The parser is tree-oriented. It preserves the structure and attributes needed for XHTML output, but it does not try to round-trip source text. The dialect is CommonMark/GFM for the core and GFM features, with Pandoc-leaning choices where extension families disagree.
xhtmlmd is largely implemented using AI, except for the tests. The tests are largely adapted from cmark-gfm, PHP Markdown Extra, kramdown, and Mistlefoot. Credit for xhtmlmd really belongs to the authors of these tests, and of the CommonMark docs, which is where the hard work was done.
Implemented syntax
- Core block syntax: paragraphs, ATX/setext headings, thematic breaks, block quotes, ordered/unordered lists, indented code, raw HTML, link reference definitions.
- GFM: pipe tables with alignment, task lists,
~~x~~strikethrough, angle and bare autolinks, plus opt-in tagfiltering. - Code: backtick/tilde fenced code blocks, info strings, and Pandoc-style code attributes.
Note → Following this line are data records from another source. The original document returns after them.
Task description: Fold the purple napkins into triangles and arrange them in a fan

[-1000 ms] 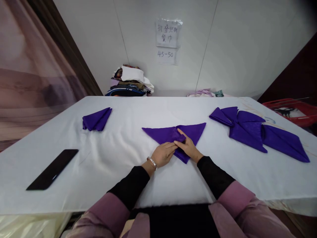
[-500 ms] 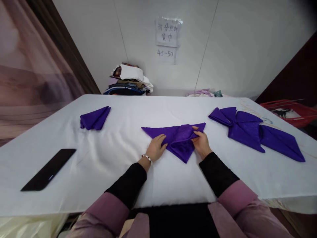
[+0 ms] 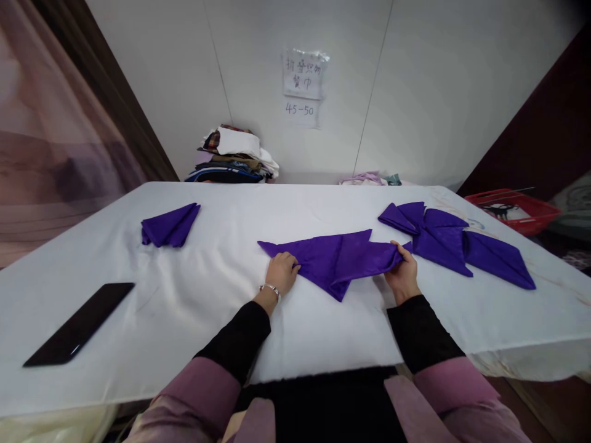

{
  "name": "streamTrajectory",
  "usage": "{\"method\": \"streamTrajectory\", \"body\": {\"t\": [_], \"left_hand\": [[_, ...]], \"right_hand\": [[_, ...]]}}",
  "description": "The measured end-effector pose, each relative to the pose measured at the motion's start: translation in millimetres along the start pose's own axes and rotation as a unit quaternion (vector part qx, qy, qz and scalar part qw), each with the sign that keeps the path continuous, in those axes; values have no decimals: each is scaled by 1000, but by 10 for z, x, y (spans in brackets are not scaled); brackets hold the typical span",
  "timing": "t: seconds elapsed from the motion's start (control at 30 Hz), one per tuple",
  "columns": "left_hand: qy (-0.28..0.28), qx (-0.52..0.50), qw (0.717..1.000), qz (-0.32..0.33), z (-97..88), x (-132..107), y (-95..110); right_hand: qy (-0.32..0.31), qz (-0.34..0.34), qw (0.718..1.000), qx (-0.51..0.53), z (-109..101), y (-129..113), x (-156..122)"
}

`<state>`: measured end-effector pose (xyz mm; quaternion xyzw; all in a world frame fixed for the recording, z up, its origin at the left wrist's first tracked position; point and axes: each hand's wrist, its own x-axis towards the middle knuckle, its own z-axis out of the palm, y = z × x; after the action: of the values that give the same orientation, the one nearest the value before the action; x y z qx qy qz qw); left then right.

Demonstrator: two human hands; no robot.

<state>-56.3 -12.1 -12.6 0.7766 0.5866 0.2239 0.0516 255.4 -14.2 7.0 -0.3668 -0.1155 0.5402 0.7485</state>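
Observation:
A purple cloth napkin (image 3: 327, 258), partly folded, lies in front of me with its lower point toward me. My left hand (image 3: 282, 274) is closed on its left lower edge, fingers pinching the fabric. My right hand (image 3: 402, 271) grips a flap pulled out to the right, thumb on top and the other fingers largely hidden beneath. This flap is stretched between the napkin's middle and my right hand. To the right, several folded purple napkins (image 3: 443, 243) lie close together, just past my right hand. Another folded purple napkin (image 3: 170, 226) sits at the left.
A white cloth covers the table (image 3: 207, 344). At the left lies a dark flat phone-like slab (image 3: 80, 325). Behind the table's far edge is a stack of folded clothes (image 3: 235, 154). A red basket (image 3: 530, 212) stands beyond the right edge. A handwritten sign (image 3: 303, 75) hangs on the wall.
My right hand has moved right, drawing a flap of the napkin out with it. My left hand stays near the left edge, its fingers now closed tighter. The view has shifted slightly.

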Motion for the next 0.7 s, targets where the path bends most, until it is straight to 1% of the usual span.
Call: {"method": "streamTrajectory", "body": {"t": [0.1, 0.17, 0.23, 0.33, 0.43, 0.53, 0.63, 0.7], "left_hand": [[21, 20, 999, -13, -108, 28, -89], [56, 44, 996, -48, -226, 36, -238], [98, 74, 987, -103, -360, 17, -444], [130, 106, 966, -195, -532, -78, -756], [125, 115, 948, -270, -629, -198, -937], [116, 113, 940, -299, -663, -267, -951], [97, 104, 945, -296, -660, -285, -877], [72, 93, 951, -285, -644, -294, -826]], "right_hand": [[31, -12, 999, -13, -104, -61, -43], [38, -16, 999, -24, -156, -78, -75], [32, -21, 999, -33, -203, -82, -111], [-22, -32, 997, -67, -270, -80, -178], [-83, -40, 990, -107, -325, -86, -251], [-91, -47, 989, -111, -361, -110, -307], [-79, -61, 989, -113, -409, -144, -334], [-68, -72, 988, -119, -469, -170, -328]]}}
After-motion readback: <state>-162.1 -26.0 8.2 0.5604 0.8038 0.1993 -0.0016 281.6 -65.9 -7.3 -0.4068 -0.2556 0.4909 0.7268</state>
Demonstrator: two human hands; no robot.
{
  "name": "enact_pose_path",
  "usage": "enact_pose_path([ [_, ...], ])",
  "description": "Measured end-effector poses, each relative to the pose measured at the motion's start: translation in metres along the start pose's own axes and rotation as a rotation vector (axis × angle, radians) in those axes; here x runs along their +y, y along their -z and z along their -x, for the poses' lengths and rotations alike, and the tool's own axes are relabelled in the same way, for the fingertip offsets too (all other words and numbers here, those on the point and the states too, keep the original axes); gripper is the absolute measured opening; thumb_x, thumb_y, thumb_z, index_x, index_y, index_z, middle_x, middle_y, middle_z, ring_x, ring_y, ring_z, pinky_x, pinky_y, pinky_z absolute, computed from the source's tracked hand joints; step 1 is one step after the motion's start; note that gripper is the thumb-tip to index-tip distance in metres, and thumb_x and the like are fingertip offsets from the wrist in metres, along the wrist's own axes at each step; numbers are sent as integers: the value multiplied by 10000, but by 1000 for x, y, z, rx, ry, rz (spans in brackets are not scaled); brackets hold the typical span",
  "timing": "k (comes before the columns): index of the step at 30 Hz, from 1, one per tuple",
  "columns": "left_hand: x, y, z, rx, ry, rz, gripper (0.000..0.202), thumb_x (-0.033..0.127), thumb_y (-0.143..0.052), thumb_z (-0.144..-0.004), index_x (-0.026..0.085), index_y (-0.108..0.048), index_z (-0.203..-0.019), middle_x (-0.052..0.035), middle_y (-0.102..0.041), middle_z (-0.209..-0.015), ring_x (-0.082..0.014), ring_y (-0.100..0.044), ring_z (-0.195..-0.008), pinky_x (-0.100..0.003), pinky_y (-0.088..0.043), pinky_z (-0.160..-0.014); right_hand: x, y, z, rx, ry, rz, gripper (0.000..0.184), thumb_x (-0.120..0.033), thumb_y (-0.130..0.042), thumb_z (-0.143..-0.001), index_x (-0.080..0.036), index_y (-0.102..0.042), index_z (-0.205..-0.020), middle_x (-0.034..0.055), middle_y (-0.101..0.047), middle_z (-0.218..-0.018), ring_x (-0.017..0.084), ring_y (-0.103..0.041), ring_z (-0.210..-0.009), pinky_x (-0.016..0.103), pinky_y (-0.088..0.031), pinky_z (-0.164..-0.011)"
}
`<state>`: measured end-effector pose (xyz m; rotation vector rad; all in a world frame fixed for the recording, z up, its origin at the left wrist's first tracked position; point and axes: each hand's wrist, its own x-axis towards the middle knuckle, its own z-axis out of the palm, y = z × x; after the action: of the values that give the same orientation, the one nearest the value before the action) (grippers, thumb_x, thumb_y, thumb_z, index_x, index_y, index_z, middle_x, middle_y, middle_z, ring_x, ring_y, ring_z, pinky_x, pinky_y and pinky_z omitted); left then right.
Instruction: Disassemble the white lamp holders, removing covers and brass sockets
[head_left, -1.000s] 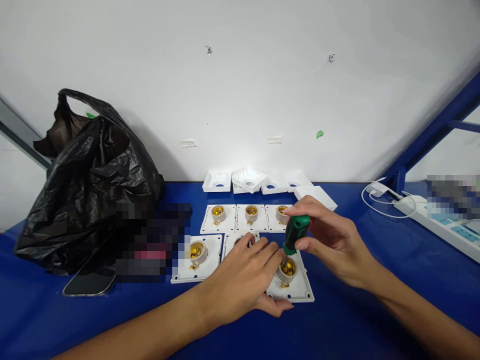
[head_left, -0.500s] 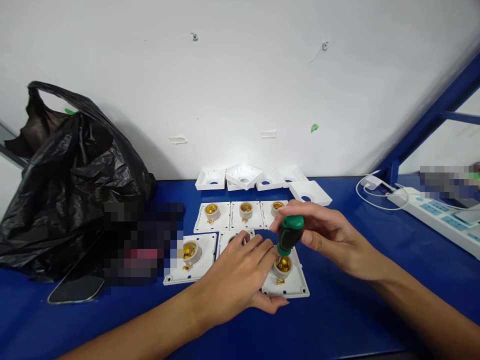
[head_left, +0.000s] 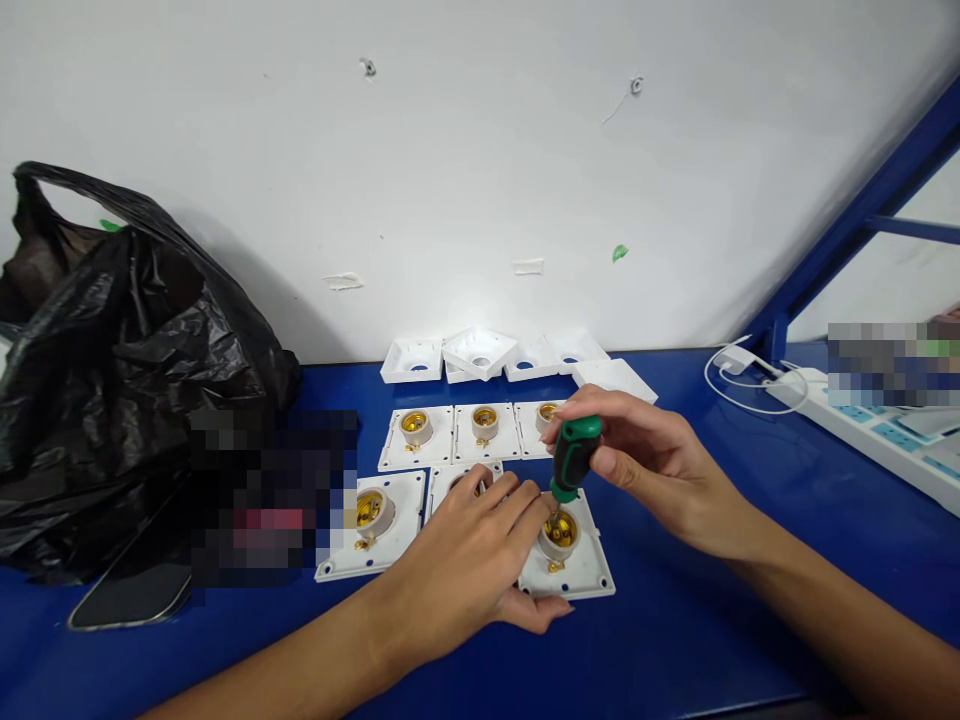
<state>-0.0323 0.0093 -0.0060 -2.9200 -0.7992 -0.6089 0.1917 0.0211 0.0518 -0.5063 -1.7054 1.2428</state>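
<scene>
My right hand (head_left: 652,465) grips a short green-and-black screwdriver (head_left: 576,458) between thumb and fingers. Its tip points down into the brass-lined cup of a white square lamp holder (head_left: 577,565) at the front right. My left hand (head_left: 480,555) grips that lamp holder's left side, thumb at the front edge and fingers beside the cup. Partly under my left fingers lies another lamp holder (head_left: 442,485). A further lamp holder (head_left: 405,510) sits to the left, its left edge pixelated. Behind stand three more in a row, including the middle lamp holder (head_left: 506,440).
White square covers (head_left: 615,378) with round holes lie along the wall. On the left are a black plastic bag (head_left: 150,330), a pixelated patch and a phone (head_left: 135,590). A white power strip (head_left: 862,420) with a cable lies right on the blue table (head_left: 675,640).
The view has shifted slightly, so most things appear a little further left. The screwdriver is tilted a bit differently in my right hand, its tip still in the cup. My left hand keeps its hold.
</scene>
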Motion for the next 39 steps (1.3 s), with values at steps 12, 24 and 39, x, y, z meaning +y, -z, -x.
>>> enact_pose_path([
  [12,1,2,0,9,-3,15,697,672,-779,-821,131,-614,-1230,-81,-738,-1042,-311,-684,-963,-476,-449,-934,2,-3,-3,79,23,-5,306,-255,-674,-1010,-349,-720,-1298,33,-712,-1207,147,-697,-1048,296,-606,-908],
  [24,0,4,-1,-44,1,28,717,691,-719,-862,150,-568,-1307,-119,-719,-1200,-355,-650,-1154,-488,-485,-965,2,5,-1,-159,-36,-230,301,-212,-553,-1072,-309,-677,-1329,45,-736,-1253,167,-688,-1196,370,-557,-1053],
  [39,0,5,-1,-68,14,57,721,673,-735,-862,159,-551,-1333,-123,-724,-1211,-355,-661,-1137,-499,-484,-964,-4,2,-2,-103,36,6,271,-304,-630,-1037,-348,-735,-1284,55,-707,-1158,189,-653,-1086,406,-573,-970],
])
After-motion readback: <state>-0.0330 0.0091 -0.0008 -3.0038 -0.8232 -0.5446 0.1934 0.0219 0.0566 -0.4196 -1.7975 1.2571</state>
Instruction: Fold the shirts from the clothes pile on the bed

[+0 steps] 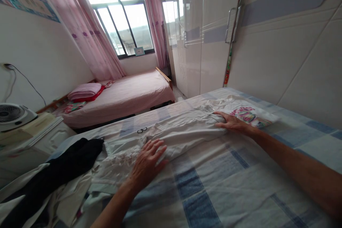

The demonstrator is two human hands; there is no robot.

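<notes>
A pale, light grey garment lies stretched lengthwise on the bed, with gathered, lacy-looking trim at its left end. My left hand rests on it near that trim, fingers stretched out and palm down. Toward the garment's right end lies my right hand, its fingers spread and touching the cloth. Just beyond that hand is a white folded garment with a colourful print. Small dark loops sit at the far edge of the pale garment.
A blue-and-white patchwork sheet covers the bed. Black clothing and cream clothes pile up at the left. Across the room stands a second bed with pink bedding. A fan is at far left; a glossy wardrobe borders the right.
</notes>
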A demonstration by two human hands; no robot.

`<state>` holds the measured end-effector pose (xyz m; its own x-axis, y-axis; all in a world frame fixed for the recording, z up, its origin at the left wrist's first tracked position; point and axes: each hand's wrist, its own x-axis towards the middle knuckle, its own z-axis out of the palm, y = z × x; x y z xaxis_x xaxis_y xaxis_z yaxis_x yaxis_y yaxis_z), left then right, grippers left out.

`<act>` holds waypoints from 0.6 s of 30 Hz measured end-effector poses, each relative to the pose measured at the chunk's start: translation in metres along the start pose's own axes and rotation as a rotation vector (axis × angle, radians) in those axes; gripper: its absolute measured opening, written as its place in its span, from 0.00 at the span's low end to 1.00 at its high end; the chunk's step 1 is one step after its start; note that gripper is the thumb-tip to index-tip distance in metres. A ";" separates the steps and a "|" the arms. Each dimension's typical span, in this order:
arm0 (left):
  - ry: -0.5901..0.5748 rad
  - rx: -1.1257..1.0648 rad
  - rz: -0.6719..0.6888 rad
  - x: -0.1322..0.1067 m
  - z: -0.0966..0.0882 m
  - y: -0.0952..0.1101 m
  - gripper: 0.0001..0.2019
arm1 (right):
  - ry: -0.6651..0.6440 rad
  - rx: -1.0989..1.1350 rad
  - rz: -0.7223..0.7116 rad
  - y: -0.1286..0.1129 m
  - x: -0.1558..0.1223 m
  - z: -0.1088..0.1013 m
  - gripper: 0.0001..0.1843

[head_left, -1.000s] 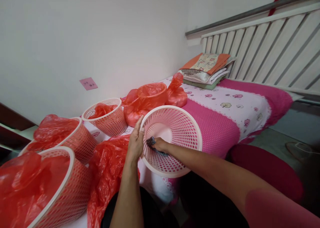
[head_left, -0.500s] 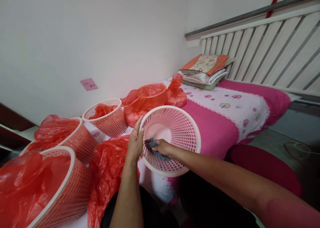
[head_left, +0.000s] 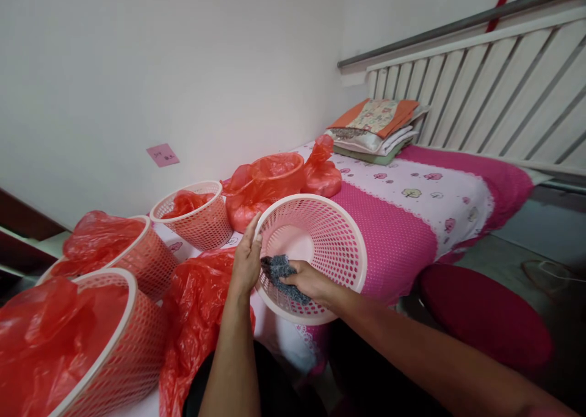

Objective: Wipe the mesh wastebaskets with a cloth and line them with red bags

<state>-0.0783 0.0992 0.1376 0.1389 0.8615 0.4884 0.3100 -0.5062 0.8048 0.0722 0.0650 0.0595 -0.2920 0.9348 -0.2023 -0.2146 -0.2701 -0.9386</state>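
A pale pink plastic basket [head_left: 336, 221] with a perforated wall is tilted so that its mouth faces me. My left hand [head_left: 248, 255] grips the left side of its rim, fingers on the outside. Inside the mouth, my right hand [head_left: 307, 281] is closed on a dark grey cloth [head_left: 284, 276], which lies against the lower left inner wall. A crumpled red plastic bag [head_left: 201, 301] spreads over the bed to the left of my left forearm.
More pink baskets [head_left: 195, 221] with red bags stand along the left. Behind, red plastic wraps another basket [head_left: 270, 182]. Folded bedding [head_left: 378, 130] lies on the bed [head_left: 412, 203] near the white radiator [head_left: 485, 87]. A dark red stool [head_left: 480, 313] stands at the right.
My right hand has shifted slightly right and down inside the basket, and more of the cloth shows. My left hand and the basket have barely moved.
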 end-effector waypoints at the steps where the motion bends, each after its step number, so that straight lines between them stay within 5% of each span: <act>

- HTML-in-Markdown: block containers opened with
markdown="1"; the control attribute is stripped, indented code blocks are disabled inside the container, and fenced code is the code-block syntax there. - Math: four modes:
bracketsfor\(...\)and\[...\],dollarsfor those plus$...$and$$...$$using Pandoc's non-space/digit dollar rules,onto preserve\(...\)and\[...\]delimiters for client-side renderers such as KaTeX, andoff. Brackets mode is the default. - Attributes and inline spans: Pandoc/kramdown-style
{#id .class key="value"}, block IALs{: ...}, span IALs, ALDs such as{:note: #id .class}with references, superscript^x^, subscript~x~, and highlight==x==. - Definition lists: PHP Markdown Extra/Pandoc-style
Termfollowed by: definitionor~ definition. - Footnotes:
[^id]references to defined[^id]:definitions with indented continuation blocks. - Abbreviations:
*[HTML]: Hyper Text Markup Languagedefinitions render matching text as<abbr>. - Fenced divs: Pandoc/Quarto/Djot-style
:::containers with attributes or a single class word.
Usage
Install via pip to get both the Python API and the native xhtmlmd CLI:
pip install xhtmlmd
The CLI reads Markdown from stdin or from an optional file path and writes an XHTML fragment to stdout:
echo '# Hello' | xhtmlmd
xhtmlmd input.md > out.xhtml
xhtmlmd --math=on input.md > out.xhtml
xhtmlmd --math=dollars input.md > out.xhtml
Python API:
from xhtmlmd import to_xhtml
html = to_xhtml(r"\(x^2\)")
html_for_katex = to_xhtml(r"\(x^2\)", math="on")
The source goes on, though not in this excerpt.